GOAL OF THE EXERCISE: Would you print exactly the lines that begin the listing and continue through the line holding "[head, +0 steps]"? No pictures, please.

···

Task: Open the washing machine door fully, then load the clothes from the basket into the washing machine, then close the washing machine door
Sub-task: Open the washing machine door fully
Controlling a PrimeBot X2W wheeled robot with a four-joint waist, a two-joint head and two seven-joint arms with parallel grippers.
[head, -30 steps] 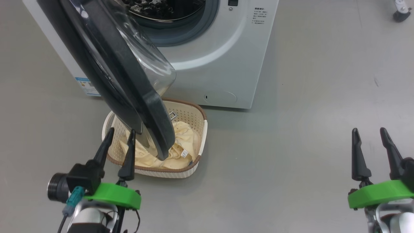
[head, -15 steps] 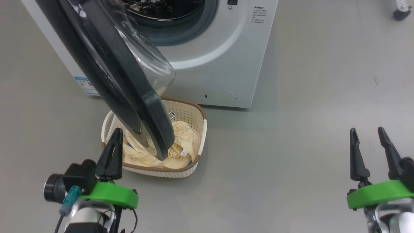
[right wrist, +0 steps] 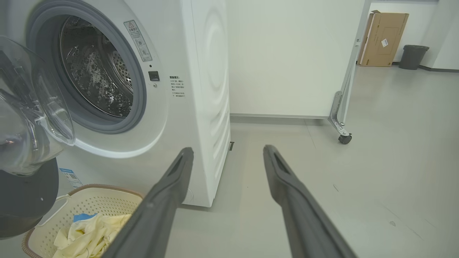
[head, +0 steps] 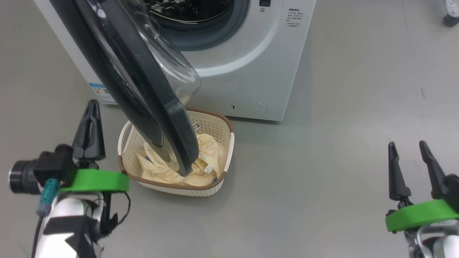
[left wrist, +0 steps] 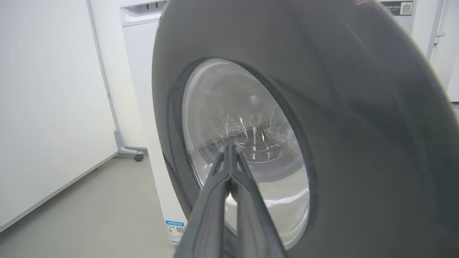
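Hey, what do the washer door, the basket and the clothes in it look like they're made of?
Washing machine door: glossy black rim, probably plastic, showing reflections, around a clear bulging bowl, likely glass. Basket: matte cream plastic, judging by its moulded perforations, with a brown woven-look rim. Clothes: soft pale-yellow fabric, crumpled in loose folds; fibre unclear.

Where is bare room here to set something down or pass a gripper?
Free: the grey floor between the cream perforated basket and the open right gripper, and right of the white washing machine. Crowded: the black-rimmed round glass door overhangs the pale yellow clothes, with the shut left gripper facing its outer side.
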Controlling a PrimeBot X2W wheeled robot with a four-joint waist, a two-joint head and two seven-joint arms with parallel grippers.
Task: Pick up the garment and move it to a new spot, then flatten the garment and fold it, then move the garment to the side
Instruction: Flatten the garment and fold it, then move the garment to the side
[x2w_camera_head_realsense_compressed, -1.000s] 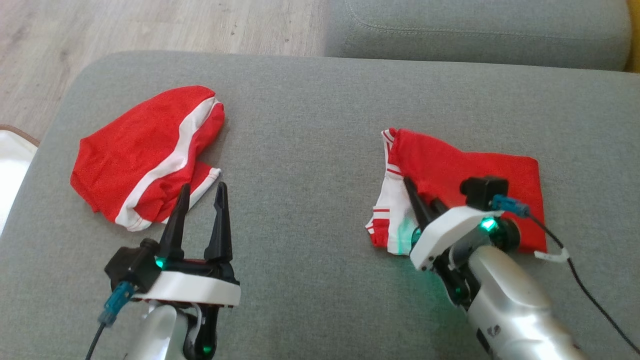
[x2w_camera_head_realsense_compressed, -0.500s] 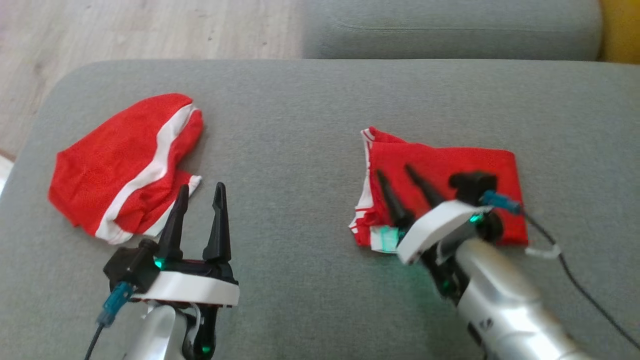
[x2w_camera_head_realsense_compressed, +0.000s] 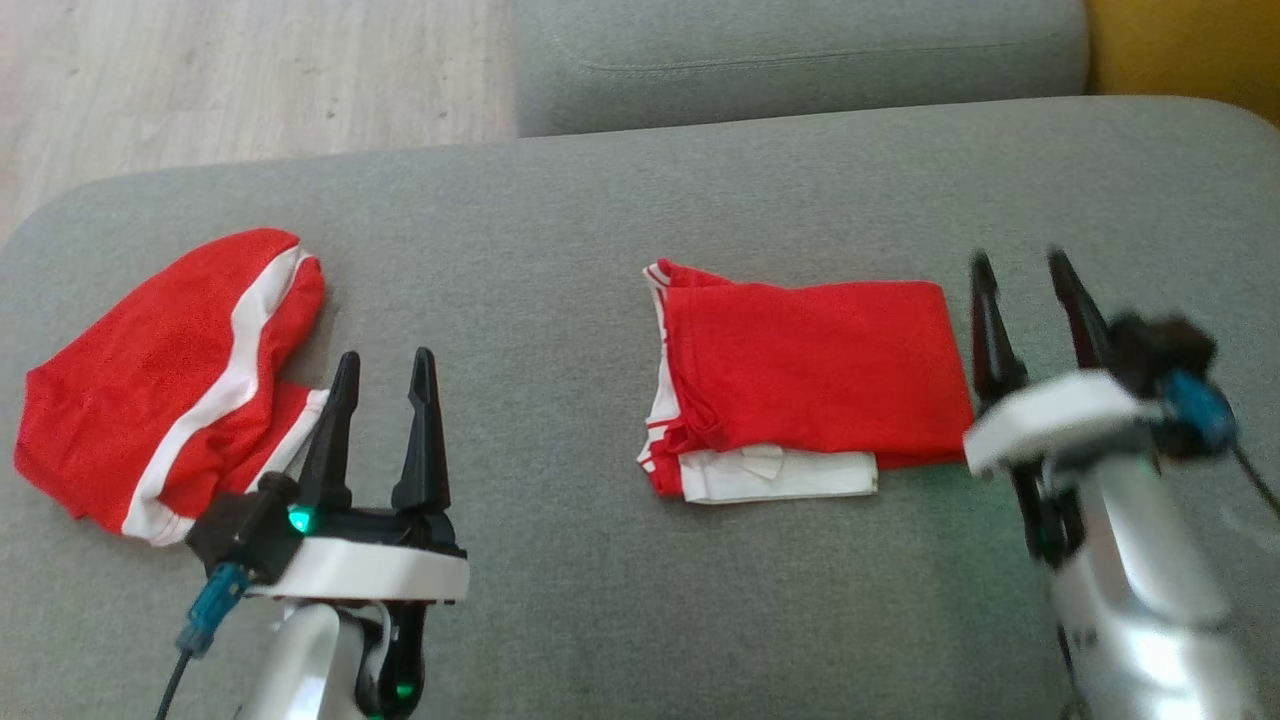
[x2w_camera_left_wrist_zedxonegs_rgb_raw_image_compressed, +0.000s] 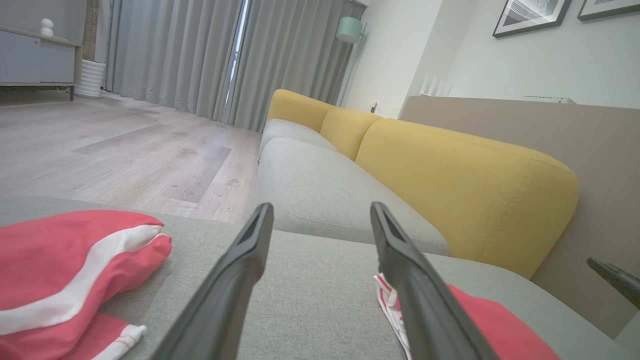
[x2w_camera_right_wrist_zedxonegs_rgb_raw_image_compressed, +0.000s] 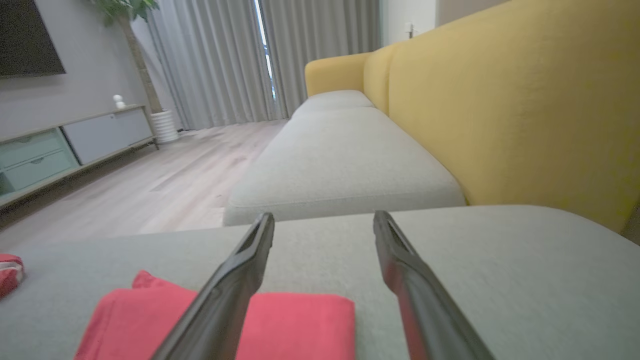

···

ANSWER TO THE EXERCISE:
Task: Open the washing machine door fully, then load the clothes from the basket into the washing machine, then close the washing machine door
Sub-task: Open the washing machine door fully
Controlling a PrimeBot X2W wheeled robot with a four-joint waist, a two-joint head and two seven-joint arms with parallel grippers.
[head, -30 steps] 
[head, -15 steps] 
[right wrist, +0 steps] 
[head, +0 steps] 

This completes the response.